Gliomatosis cerebri

Gliomatosis cerebri (GC) is a very rare primary brain tumour, characterized by the diffuse and extensive infiltration of neoplastic glial cells across more than two contiguous lobes of the brain. Characteristically, it may cross the midline and affect both hemispheres. More frequently, it affects the brain, but it can also affect the brainstem and spinal cord. 

GC constitutes approximately 1% of all the primary brain tumours. It can affect patients of all ages, being more frequent in adults, as is reported in published medical literature^2,3. In terms of incidence, there is no clear association with sex, although some publications show a slightly higher incidence in males.^4,5

In 2015, George et al.⁶ reviewed the literature, spanning 15 years of GC cases in paediatric populations. They described 88 patients ranging from 4 months to 21 years at the time of diagnosis, with an average age of 11.7 years at diagnosis. They also described a preponderance of boys, with a male to female sex ratio of 1.7:1.⁶

GC is not a histological diagnosis

The World Health Organization (WHO) 2016 histologic classification of brain tumours no longer considers GC as a distinct pathological identity. GC is therefore a clinical –a group of signs and symptoms- and a radiological –based on MRI findings- diagnosis, not a histologic one. Tumour examination must be done –as we will discuss later- and confirms the glial nature of the tumour, but does not define it.

​​​​​​Radiologic types of GC

By imaging standards, GC can be divided into two types ^4,7:

• Type I – infiltrates principally the white matter with no apparent mass or tumour. This is the more frequent type.
• Type II – there is a discrete tumour mass associated with the diffuse characteristic infiltrate.

GC clinical presentation

The symptoms of the disease at diagnosis are variable, depending upon which areas of the brain are affected by the tumour, the age of the patient and the growth rate. There are no specific symptoms for GC, however, most of patients present with some clinical characteristic findings^4,7:

• Seizures
• Headache
• Changes in personality or behaviour
• Changes in memory or cognitive abilities
• Problems with vision
• Loss of balance or problems walking
• Fatigue, changes in activity levels
• Weakness, numbness, tingling, or changes in feeling on one side of the body

When diagnosis is suspected, a brain and spine MRI should be performed looking for the radiologic diagnostic criteria. Other rare and devastating infectious, inflammatory and degenerative conditions (i.e. acute disseminated encephalomyelitis, demyelinating diseases or progressive multifocal leukoencephalopathy) may present with similar symptoms and radiologic appearance on MRI. This makes the surgical biopsy paramount for the correct diagnosis once other conditions have been ruled out.

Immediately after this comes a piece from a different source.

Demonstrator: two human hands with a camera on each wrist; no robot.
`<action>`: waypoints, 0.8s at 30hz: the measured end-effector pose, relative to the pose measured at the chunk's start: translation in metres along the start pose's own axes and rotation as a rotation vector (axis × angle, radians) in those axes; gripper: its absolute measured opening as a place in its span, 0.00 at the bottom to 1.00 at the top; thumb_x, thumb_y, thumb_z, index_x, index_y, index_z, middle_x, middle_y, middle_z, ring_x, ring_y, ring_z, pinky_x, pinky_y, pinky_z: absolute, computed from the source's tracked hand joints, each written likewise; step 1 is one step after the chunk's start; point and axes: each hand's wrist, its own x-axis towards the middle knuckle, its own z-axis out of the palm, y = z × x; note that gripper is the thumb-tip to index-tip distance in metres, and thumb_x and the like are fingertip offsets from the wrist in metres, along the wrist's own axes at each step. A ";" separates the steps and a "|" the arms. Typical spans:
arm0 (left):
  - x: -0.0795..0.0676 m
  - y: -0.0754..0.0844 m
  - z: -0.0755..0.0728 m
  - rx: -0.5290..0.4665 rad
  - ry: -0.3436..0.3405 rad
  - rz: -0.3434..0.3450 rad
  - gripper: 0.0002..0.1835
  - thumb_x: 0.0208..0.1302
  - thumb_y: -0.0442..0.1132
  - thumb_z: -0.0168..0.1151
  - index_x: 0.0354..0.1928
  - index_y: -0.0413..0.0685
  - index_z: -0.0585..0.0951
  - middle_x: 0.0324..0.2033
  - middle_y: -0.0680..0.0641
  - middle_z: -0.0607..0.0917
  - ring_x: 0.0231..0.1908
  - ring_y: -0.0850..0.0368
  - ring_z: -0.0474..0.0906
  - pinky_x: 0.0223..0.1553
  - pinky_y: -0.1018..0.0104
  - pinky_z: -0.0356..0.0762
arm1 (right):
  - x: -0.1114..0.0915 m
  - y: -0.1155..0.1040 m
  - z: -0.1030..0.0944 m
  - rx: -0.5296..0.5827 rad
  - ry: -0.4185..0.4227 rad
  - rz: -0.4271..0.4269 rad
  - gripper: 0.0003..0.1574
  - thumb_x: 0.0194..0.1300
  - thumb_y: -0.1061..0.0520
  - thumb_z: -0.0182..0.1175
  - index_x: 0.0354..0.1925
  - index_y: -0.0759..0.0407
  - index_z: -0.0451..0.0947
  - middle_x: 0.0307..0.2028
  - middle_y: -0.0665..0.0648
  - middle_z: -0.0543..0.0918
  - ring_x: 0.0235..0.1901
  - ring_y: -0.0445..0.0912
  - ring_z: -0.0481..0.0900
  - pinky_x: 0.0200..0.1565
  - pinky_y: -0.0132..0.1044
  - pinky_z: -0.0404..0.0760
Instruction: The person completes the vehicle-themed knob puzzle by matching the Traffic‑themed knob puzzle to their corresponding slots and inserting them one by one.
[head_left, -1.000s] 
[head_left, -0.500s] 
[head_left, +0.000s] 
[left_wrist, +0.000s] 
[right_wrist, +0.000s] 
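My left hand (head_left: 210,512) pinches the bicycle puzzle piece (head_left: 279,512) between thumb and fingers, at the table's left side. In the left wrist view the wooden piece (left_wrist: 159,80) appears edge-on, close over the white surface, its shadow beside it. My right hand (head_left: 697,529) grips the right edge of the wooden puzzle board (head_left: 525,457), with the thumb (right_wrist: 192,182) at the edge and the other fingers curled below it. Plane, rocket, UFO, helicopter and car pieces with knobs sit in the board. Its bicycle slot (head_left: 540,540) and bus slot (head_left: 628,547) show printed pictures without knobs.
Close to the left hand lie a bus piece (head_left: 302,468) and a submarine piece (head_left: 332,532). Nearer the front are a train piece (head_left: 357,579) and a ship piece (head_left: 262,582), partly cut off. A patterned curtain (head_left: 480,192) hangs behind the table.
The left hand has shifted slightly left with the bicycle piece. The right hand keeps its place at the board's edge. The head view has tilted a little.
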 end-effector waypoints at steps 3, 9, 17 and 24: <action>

²Asada, T., Takayama, Y., Tokuriki, Y. & Fukuyama, H. Gliomatosis Cerebri Presenting as a Parkinsonian Syndrome. J. Neuroimaging 17, 269–271 (2007).

³Santos, S. et al. Cerebral gliomatosis. A report of three cases and review of the literature. Rev. Neurol. 34, 248–52

⁴Chamberlain, M. C. Gliomatosis cerebri. Neurology 63, 204 LP – 205 (2004).

⁵Taillibert, S. et al. Gliomatosis Cerebri: A Review of 296 Cases from the ANOCEF Database and the Literature. J. Neurooncol. 76, 201–205 (2006).

⁶George, E., Settler, A., Connors, S. & Greenfield, J. P. Pediatric Gliomatosis Cerebri: A Review of 15 Years. J. Child Neurol. 31, 378–387 (2016).

⁷Rudà, R., Bertero, L. & Sanson, M. Gliomatosis Cerebri: A Review. Curr. Treat. Options Neurol. 16, 273 (2014).